WHAT THIS TASK INVOLVES: Copy exactly the line that contains "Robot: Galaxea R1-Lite" plus all remaining lines of the data, and leave out every line before it.

RAW DATA:
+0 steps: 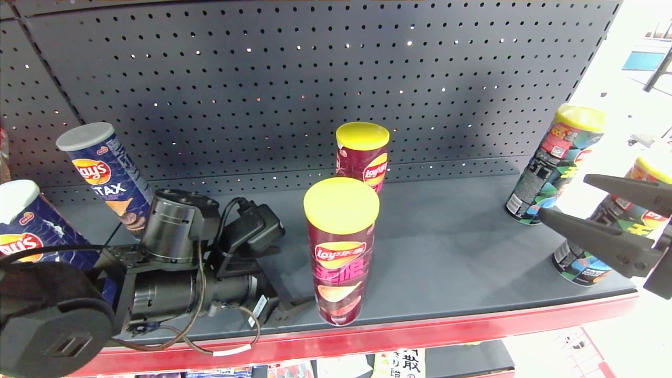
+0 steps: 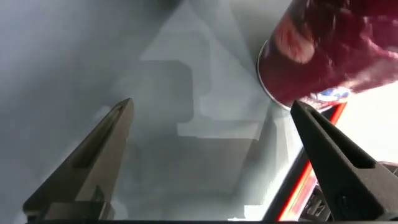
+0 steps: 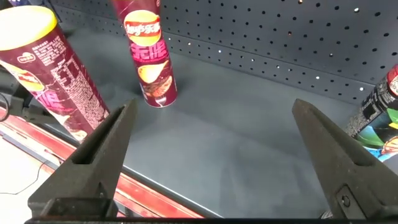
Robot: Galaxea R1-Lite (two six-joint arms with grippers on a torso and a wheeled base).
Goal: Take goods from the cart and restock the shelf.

EXERCISE RESPONSE:
Robot: Galaxea R1-Lite (two six-joint arms with grippers on a torso and a wheeled base).
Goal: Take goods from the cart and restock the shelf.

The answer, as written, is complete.